*WHAT YOU HAVE TO DO*. Every record must come back unchanged, apart from the pictures, which are dropped.

━━━━━ THE DATA

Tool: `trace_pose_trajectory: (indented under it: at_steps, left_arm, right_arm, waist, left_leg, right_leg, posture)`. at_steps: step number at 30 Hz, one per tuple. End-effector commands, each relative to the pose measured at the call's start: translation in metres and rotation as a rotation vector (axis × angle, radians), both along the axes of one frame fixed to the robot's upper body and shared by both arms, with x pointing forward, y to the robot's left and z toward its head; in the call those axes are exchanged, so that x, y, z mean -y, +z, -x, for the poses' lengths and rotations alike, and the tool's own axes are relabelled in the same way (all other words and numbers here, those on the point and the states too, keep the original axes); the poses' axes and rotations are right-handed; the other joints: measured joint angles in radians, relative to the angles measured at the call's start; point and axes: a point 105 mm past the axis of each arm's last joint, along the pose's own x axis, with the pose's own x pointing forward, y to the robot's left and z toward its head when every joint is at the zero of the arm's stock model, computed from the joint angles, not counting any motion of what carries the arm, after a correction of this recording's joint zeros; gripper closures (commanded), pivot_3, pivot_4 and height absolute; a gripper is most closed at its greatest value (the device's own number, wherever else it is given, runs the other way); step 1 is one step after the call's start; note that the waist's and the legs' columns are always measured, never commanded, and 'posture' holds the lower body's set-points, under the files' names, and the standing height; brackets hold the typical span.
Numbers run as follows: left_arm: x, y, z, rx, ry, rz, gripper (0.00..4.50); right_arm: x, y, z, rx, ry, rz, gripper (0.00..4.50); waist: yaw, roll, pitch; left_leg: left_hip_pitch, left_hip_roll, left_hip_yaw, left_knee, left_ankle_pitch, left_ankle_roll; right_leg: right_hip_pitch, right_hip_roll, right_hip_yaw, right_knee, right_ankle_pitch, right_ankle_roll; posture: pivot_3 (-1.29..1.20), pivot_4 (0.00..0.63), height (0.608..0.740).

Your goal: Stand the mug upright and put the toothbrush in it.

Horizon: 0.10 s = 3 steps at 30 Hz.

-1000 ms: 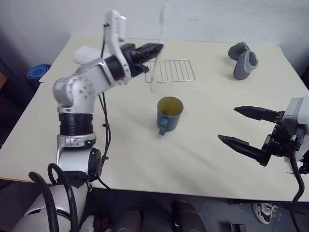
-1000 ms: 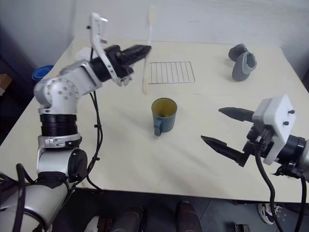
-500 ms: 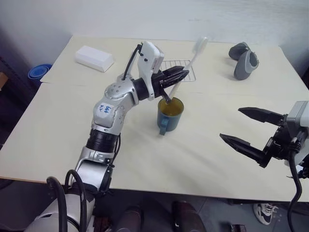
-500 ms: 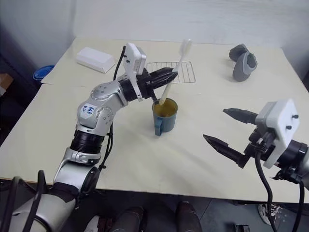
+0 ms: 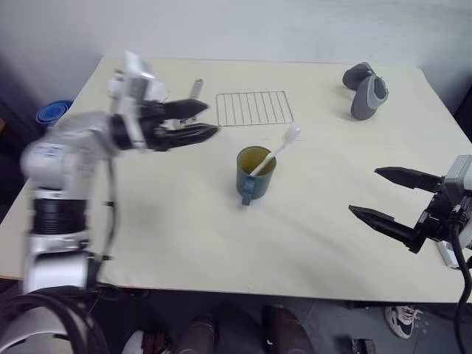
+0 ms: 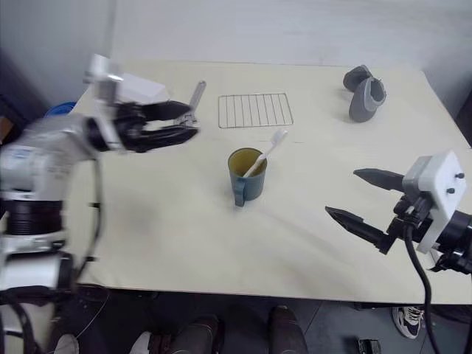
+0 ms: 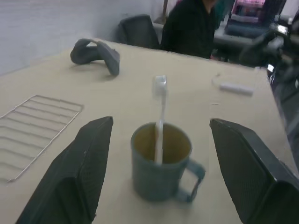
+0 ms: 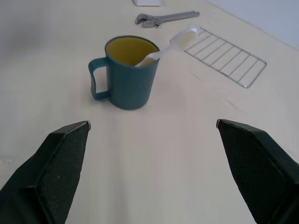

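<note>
Left hand (image 5: 200, 122) released and empty, well apart from mug (image 5: 254, 174) holding toothbrush (image 5: 274, 150)

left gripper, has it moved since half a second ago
Yes. The left gripper has pulled away from the mug toward the table's left side, leaving the toothbrush inside.

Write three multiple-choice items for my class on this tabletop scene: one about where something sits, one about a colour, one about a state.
1. Where is the toothbrush?
A. In the mug
B. On the wire rack
C. In the left gripper

2. What colour is the mug's inside?
A. White
B. Yellowish-olive
C. Red

3. How is the left gripper?
A. Shut on the toothbrush
B. Shut on the mug's handle
C. Open and holding nothing

Answers:
1 A: its handle end sits in the upright mug and its head leans over the rim.
2 B: the right wrist view shows a yellowish lining inside the teal wall.
3 C: the left wrist view shows the fingers apart, nothing between them.
</note>
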Motion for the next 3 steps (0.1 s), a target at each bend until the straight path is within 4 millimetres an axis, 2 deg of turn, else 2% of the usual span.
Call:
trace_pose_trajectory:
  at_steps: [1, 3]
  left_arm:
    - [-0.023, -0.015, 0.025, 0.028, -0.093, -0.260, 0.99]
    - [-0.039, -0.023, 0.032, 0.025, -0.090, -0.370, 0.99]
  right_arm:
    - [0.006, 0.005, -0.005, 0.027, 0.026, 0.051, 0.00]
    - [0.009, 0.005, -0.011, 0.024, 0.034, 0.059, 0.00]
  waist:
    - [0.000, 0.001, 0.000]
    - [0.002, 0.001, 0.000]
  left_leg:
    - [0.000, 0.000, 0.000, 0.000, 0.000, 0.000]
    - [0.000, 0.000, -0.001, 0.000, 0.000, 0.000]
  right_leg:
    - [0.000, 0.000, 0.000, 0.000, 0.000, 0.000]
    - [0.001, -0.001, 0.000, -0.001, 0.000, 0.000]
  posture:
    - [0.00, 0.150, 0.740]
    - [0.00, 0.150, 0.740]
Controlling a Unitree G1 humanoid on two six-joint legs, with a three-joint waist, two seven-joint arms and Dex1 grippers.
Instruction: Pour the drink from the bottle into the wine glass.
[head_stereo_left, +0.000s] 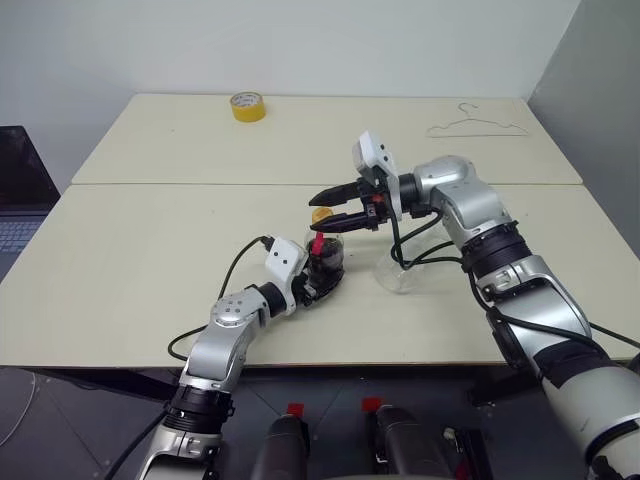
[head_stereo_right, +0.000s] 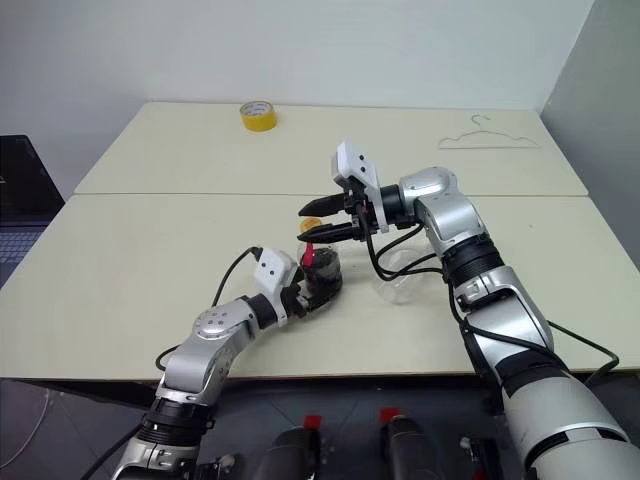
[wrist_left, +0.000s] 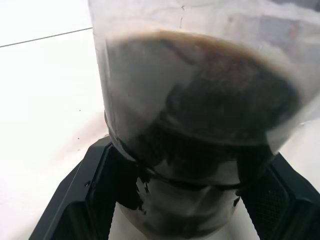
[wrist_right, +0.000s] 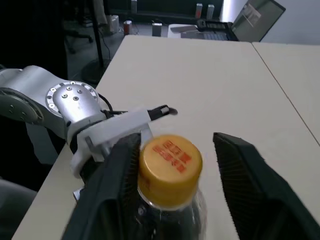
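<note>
The left gripper (head_stereo_left: 322, 276) is seen near the middle of the front desk, clamped around the lower body of the bottle (head_stereo_left: 327, 262), which is held upright on the desk (head_stereo_left: 130, 270). In the left wrist view the black fingers (wrist_left: 82, 200) are pressed against both sides of the clear plastic, and the drink (wrist_left: 210, 110) is seen as a dark brown mass filling the bottle's lower part. A red strip (head_stereo_left: 318, 244) is visible at the neck, and the yellow cap (wrist_right: 170, 167) is still screwed on. The right gripper (head_stereo_left: 330, 209) is held level just above the bottle, pointing toward the robot's left; its jaws are parted, with the cap lying between them, one finger just beside the cap and the other apart from it. The wine glass (head_stereo_left: 397, 272) is found just to the right of the bottle, partly hidden behind the right arm. A yellow tape roll (head_stereo_left: 248, 105) lies near the far edge of the rear desk, and a wire hanger (head_stereo_left: 478, 125) near its far right corner.
</note>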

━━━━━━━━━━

*EXERCISE OUTPUT*.
Tool: `trace_pose_trajectory: (indented under it: at_steps, left_arm, right_arm, waist, left_leg, right_leg, posture)`. at_steps: step number at 30 Hz, one per tuple. End-effector commands, each relative to the pose measured at the call's start: translation in metres and rotation as a rotation vector (axis × angle, radians), both along the axes of one frame fixed to the robot's upper body and shared by both arms, with x pointing forward, y to the robot's left and z toward its head; in the call those axes are exchanged, so that x, y, z mean -y, +z, -x, for the poses' lengths and rotations alike, and the tool's own axes are relabelled in the same way (all other words and numbers here, those on the point and the states too, keep the original axes); the poses' axes and rotations are right-handed; the other joints: measured joint angles in radians, relative to the angles measured at the call's start; point and axes: a point 105 mm past the axis of each arm's last joint, along the pose's own x axis, with the pose's own x pointing forward, y to the robot's left and z toward its head when every joint is at the zero of the arm's stock model, computed from the joint angles, not counting any motion of what carries the arm, after a correction of this recording's joint zeros; gripper closures (commanded), pivot_3, pivot_4 and height absolute; a gripper is most closed at its greatest value (the device's own number, wherever else it is given, runs the other way); step 1 is one step after the call's start; note that the waist's and the legs' columns are always measured, never commanded, and 'posture' holds the lower body's set-points, under the files' names, and the standing height; brackets hold the typical span.
Numbers run as follows: left_arm: x, y, z, rx, ry, rz, gripper (0.00..4.50); right_arm: x, y, z, rx, ry, rz, gripper (0.00..4.50); waist: yaw, roll, pitch; left_leg: left_hip_pitch, left_hip_roll, left_hip_yaw, left_knee, left_ankle_pitch, left_ankle_roll; right_leg: right_hip_pitch, right_hip_roll, right_hip_yaw, right_knee, right_ankle_pitch, right_ankle_roll; posture: pivot_3 (-1.29..1.20), pivot_4 (0.00..0.63), height (0.608..0.740).

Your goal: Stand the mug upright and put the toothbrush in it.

Horizon: 0.10 s = 3 steps at 30 Hz.

-1000 ms: 
-1000 ms: 
-500 ms: 
-500 ms: 
+0 ms: 
+0 ms: 
+0 ms: 
+0 ms: 

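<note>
Left hand (image 5: 200, 122) released and empty, well apart from mug (image 5: 254, 174) holding toothbrush (image 5: 274, 150)

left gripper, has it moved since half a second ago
Yes. The left gripper has pulled away from the mug toward the table's left side, leaving the toothbrush inside.

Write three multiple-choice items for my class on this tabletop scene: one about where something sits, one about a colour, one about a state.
1. Where is the toothbrush?
A. In the mug
B. On the wire rack
C. In the left gripper

2. What colour is the mug's inside?
A. White
B. Yellowish-olive
C. Red

3. How is the left gripper?
A. Shut on the toothbrush
B. Shut on the mug's handle
C. Open and holding nothing

Answers:
1 A: its handle end sits in the upright mug and its head leans over the rim.
2 B: the right wrist view shows a yellowish lining inside the teal wall.
3 C: the left wrist view shows the fingers apart, nothing between them.
</note>
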Motion for the next 3 steps (0.1 s), a target at each bend until the straight path is within 4 millimetres an axis, 2 deg of turn, else 2% of the usual span.
Call:
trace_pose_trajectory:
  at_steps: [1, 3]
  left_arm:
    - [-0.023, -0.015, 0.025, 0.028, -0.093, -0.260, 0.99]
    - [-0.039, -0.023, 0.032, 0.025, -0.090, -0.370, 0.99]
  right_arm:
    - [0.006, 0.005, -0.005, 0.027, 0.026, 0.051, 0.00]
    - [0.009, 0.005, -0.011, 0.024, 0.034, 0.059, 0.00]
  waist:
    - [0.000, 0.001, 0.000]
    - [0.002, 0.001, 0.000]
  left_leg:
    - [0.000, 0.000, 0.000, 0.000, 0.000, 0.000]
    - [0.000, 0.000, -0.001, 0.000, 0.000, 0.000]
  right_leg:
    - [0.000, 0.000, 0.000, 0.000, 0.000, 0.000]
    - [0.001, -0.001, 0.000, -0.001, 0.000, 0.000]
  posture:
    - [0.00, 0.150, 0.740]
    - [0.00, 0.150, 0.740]
Controlling a Unitree G1 humanoid on two six-joint legs, with a three-joint waist, two seven-joint arms and Dex1 grippers.
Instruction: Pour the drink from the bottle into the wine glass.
[head_stereo_left, +0.000s] 
[head_stereo_right, +0.000s] 
[wrist_left, +0.000s] 
[wrist_right, +0.000s] 
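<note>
The left gripper (head_stereo_left: 322, 276) is seen near the middle of the front desk, clamped around the lower body of the bottle (head_stereo_left: 327, 262), which is held upright on the desk (head_stereo_left: 130, 270). In the left wrist view the black fingers (wrist_left: 82, 200) are pressed against both sides of the clear plastic, and the drink (wrist_left: 210, 110) is seen as a dark brown mass filling the bottle's lower part. A red strip (head_stereo_left: 318, 244) is visible at the neck, and the yellow cap (wrist_right: 170, 167) is still screwed on. The right gripper (head_stereo_left: 330, 209) is held level just above the bottle, pointing toward the robot's left; its jaws are parted, with the cap lying between them, one finger just beside the cap and the other apart from it. The wine glass (head_stereo_left: 397, 272) is found just to the right of the bottle, partly hidden behind the right arm. A yellow tape roll (head_stereo_left: 248, 105) lies near the far edge of the rear desk, and a wire hanger (head_stereo_left: 478, 125) near its far right corner.
</note>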

This concludes the output for the exercise.